Une épaisse colonne de fumée s'élevait de la direction de la sûreté qui a subi d'importants dégâts tout comme les bâtiements avoisinants alors que des pompiers s'affairaient sur place, selon les images.

Le Premier ministre turc, Ahmet Davutoğlu, a attribué cette attaque combattants kurdes du Parti des travailleurs du Kurdistan (PKK).

Un quartier historique d'Istanbul visé 

Selon la chaîne d'information NTV plusieurs personnes ont été blessées dans cette dernière attaque qui s'est produite dans une localité située à une cinquantaine de km de la frontière syrienne.

Elle survient un peu plus de 24 heures après un attentat à la voiture piégée qui a secoué un quartier historique d'Istanbul, Vezneciler, tuant 11 personnes, dont six policiers et faisant 36 blessés.

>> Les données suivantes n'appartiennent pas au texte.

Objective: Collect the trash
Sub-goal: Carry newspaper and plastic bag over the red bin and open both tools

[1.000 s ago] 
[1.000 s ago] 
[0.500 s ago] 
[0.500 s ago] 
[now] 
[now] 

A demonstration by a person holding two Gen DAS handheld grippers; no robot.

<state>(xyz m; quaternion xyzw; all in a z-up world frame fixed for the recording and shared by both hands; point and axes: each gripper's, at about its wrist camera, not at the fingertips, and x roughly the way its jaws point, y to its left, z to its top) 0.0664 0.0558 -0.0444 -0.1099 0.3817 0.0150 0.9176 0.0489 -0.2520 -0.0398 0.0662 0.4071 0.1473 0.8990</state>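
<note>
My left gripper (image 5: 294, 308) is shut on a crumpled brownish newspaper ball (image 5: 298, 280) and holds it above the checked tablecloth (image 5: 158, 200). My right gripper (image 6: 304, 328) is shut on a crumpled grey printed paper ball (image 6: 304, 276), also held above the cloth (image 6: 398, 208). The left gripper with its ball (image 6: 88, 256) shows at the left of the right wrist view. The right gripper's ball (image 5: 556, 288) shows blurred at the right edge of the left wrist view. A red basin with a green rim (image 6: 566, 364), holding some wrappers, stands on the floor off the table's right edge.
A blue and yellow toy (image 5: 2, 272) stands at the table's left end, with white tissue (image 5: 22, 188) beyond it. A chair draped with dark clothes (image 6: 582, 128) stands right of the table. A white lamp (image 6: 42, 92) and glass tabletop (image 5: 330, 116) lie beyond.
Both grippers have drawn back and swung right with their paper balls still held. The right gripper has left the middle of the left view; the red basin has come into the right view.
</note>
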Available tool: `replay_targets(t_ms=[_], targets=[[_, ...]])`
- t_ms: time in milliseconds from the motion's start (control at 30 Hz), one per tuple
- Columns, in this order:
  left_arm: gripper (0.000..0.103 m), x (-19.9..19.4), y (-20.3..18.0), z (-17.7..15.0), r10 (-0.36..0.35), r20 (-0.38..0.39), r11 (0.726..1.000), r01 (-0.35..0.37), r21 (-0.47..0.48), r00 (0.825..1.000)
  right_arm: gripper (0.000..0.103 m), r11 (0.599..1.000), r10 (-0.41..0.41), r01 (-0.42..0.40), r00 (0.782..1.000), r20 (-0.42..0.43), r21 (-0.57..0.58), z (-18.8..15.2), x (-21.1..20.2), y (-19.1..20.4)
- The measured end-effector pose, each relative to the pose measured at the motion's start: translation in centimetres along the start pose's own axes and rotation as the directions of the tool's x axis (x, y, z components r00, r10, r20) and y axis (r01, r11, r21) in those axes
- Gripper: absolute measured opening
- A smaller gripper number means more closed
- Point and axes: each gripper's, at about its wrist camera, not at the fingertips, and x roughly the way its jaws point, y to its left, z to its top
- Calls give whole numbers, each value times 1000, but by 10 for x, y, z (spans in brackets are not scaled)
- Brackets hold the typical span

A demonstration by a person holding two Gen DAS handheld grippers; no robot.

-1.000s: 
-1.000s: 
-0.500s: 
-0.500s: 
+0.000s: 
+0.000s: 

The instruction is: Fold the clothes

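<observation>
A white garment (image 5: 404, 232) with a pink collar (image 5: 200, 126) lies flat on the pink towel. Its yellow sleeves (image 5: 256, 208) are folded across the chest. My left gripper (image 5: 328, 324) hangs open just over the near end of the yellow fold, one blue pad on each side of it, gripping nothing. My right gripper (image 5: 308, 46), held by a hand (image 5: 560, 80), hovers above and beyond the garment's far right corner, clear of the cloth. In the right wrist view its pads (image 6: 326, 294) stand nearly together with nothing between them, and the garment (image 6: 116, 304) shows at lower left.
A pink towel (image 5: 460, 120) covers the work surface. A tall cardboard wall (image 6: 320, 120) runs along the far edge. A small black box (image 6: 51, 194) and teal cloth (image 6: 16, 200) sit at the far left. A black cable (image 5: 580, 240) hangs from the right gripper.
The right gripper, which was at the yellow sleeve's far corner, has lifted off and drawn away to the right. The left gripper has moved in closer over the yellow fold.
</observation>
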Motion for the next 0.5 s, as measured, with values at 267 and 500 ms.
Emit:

Les explosifs dissimulés dans une voiture en stationnement avaient été déclenchés à distance au passage d'un bus de la police anti-émeutes.

Cette attaque meurtrière n'a pas été revendiqué, mais le président Recep Tayyip Erdogan a désigné comme responsable le PKK.

Le PKK a repris la lutte armée contre le pouvoir central turc en été 2015, après l'échec de deux ans de discussions de paix avec Ankara. De violents combats ont depuis repris dans le sud-est de la Turquie.